Officials in Gaza insist that the Syrians are being hosted as brothers and sisters. A YouTube video last month showing the Gazan children being told that one million Syrians were coming to Gaza also suggested a warm welcome awaited them – even though the number was rhetorical to gauge their reaction.

"I am willing to welcome them in my house," said one boy. "I will sleep down on the mattress and a child can take my bed."

At Gaza's Ministry of Social Affairs, Ali al-Khateeb, the head of family rehabilitation, told MEE that the ministry was working hard to help the Syrian families.

"We have put in place a programme and an emergency plan to deal with the refugee families in order for us provide them with whatever aid and money that we can put together," Khateeb said.

He said that despite the blockade the authorities had been able to provide each family with up to $350 as well as with some furniture and rent subsidies paid every three months.

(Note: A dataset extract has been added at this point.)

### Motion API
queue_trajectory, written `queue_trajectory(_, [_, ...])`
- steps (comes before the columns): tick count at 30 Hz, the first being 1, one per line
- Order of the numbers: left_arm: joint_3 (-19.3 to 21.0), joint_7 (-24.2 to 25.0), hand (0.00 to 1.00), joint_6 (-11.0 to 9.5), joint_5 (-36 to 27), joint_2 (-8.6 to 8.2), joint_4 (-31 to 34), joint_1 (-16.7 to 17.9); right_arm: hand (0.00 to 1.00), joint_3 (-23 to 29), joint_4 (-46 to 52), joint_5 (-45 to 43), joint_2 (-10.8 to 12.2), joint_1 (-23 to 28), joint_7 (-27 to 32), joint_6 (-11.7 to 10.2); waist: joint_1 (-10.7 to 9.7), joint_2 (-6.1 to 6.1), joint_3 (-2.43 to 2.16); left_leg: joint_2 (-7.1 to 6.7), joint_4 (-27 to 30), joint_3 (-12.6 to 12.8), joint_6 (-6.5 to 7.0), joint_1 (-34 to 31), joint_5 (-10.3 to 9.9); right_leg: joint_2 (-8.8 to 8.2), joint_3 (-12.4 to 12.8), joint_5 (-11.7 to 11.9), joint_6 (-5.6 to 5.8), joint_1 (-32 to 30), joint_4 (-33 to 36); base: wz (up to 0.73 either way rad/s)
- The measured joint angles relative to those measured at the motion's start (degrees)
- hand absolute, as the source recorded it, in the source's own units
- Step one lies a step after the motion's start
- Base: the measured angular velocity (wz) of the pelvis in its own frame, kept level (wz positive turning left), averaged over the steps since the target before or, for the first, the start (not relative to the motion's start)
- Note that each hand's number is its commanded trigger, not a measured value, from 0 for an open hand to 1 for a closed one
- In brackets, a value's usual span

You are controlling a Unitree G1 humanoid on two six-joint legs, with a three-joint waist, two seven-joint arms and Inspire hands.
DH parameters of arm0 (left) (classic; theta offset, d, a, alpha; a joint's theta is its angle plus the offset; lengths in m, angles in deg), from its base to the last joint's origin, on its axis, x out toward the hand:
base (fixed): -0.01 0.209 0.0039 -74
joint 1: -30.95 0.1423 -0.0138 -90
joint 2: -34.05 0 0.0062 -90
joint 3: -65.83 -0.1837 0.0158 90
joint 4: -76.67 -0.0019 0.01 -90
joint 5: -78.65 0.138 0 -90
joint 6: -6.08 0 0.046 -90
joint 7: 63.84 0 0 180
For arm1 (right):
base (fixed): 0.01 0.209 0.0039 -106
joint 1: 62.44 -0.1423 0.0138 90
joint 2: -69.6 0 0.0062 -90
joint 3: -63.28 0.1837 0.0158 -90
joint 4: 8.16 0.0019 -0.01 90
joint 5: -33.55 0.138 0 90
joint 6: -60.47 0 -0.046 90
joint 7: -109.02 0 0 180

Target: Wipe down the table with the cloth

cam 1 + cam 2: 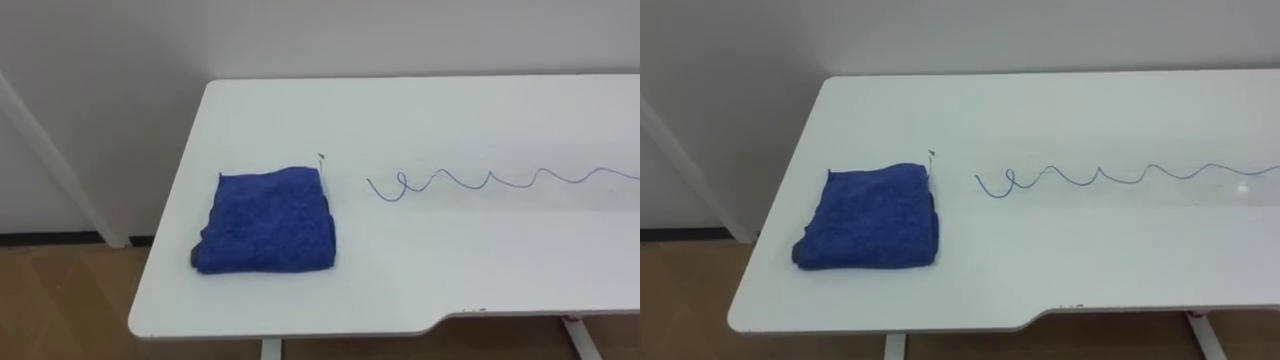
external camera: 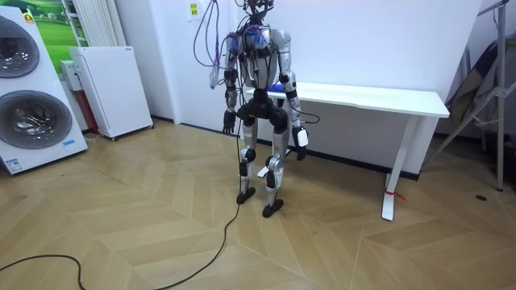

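Folded blue cloth (image 1: 266,221) on white surface (image 1: 450,270), beside wavy pen line (image 1: 480,180); left robot hand (image 2: 229,122) and right robot hand (image 2: 300,142) hang low, grasp state untellable.

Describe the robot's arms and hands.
Both arms are slim, with silver-grey shells and black joints. The left hand is dark; the right hand is dark with a white patch. Coloured cables hang by the left shoulder.

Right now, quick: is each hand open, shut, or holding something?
Left hand: hanging at the robot's side, cannot be told.
Right hand: hanging by the table, cannot be told.
The blue cloth lies on the table.
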Motion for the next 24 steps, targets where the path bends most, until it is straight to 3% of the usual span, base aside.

UNRWA spokesman Chris Gunness told MEE that 848 Syrian refugees had registered at the organisation's office in Gaza up to January this year.

He said they were eligible to the same rights as other refugees and could send their children to UNRWA schools or attend its medical clinics and use its relief and social services.

"It speaks volumes about the sheer hopelessness of life under the illegal blockade in Gaza and the inability of people to believe in a dignified, stable and prosperous future that anyone would feel that life in Yarmouk was preferable," Gunness said.

"The UN Secretary General described Yarmouk as like a death camp. What does it tell us about life in Gaza that people would want to leave it and go to Yarmouk? This is why we demand that whether in Gaza or Syria, the underlying causes of the conflict must be addressed so that the Palestinians, like all civilians, can live in dignity."

Still, for a few Syrians the move to Gaza has been proved good for business.

Wafir Hamedo left Aleppo for Turkey in 2012 before making his way to Egypt and then into Gaza via the tunnels.

Once there, he set up the Syriana restaurant, creating a community hub and meeting place for Gaza’s small Syrian diaspora.

“Many Syrians come here to eat Syrian food, but others come to discuss politics and the situation in their country,” he told MEE.

Yahya al-Sayed (L) and Rajha al-Ali live in a bare apartment with their four children (Mohammed Asad)

Yet for many people, the question of whether they can afford to eat at all, let alone dine out in a restaurant, is of more pressing concern.

Escalating housing costs for all Gazans fuelled by the destruction caused by the 2014 war have also left some struggling to pay their rent.

Yahya al-Sayed, and his wife Rajha al-Ali, told MEE that they lived in a furniture-less room apartment in Gaza City with their four children.

The couple said they were already 2,000 NIS ($510) in arrears and did not know how they were going to hang on to their home.

“We want to go anywhere to get out of here, even if it’s back to Syria,” said Sayed.

“We have survived their dreadful war, survived their blockade and now nothing is left for us here. We appeal to the United Nations to look into our issue and find us a home somewhere else.”